- Available data:
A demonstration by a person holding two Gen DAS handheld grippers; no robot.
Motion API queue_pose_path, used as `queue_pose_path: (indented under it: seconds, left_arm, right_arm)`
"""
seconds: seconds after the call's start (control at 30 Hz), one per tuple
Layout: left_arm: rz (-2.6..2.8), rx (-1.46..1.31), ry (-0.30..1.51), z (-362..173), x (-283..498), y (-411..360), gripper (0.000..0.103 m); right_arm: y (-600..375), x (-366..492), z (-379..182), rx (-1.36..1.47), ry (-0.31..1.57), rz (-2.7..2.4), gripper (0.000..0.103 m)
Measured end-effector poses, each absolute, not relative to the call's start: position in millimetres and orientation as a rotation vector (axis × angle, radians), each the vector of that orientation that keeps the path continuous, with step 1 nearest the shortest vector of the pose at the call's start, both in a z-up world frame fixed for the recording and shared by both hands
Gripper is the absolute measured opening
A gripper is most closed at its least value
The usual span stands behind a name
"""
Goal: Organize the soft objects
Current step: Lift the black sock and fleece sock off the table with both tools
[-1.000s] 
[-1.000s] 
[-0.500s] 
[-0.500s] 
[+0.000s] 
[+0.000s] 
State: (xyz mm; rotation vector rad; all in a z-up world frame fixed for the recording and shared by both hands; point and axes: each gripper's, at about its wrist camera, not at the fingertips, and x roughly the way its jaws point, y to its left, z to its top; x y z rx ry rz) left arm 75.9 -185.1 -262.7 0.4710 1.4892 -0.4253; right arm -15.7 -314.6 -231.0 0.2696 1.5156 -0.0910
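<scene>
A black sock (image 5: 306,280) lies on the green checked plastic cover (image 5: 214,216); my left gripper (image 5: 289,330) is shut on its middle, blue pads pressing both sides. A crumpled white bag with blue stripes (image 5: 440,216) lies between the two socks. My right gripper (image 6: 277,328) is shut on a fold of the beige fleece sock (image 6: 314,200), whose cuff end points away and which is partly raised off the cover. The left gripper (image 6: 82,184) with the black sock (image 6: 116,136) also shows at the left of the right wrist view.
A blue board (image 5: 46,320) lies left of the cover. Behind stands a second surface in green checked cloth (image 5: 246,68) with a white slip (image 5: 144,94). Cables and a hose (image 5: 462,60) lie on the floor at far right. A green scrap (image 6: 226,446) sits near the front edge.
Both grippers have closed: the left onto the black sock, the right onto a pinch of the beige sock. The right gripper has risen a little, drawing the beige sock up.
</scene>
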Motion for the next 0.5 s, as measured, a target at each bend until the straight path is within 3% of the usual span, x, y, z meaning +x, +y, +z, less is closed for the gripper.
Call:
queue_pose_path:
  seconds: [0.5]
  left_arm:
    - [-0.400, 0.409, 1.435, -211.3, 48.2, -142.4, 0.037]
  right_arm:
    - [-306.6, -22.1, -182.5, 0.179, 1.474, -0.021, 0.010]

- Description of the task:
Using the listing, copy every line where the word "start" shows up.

- Task response:
seconds: seconds after the call's start (control at 30 Hz), one per tuple
Measured end-effector poses, each absolute, not relative to the call's start: position in millimetres and orientation as a rotation vector (axis × angle, radians), each the vector of that orientation that keeps the path continuous, with step 1 nearest the shortest vector of the pose at the call's start, both in a z-up world frame fixed for the recording and shared by both hands

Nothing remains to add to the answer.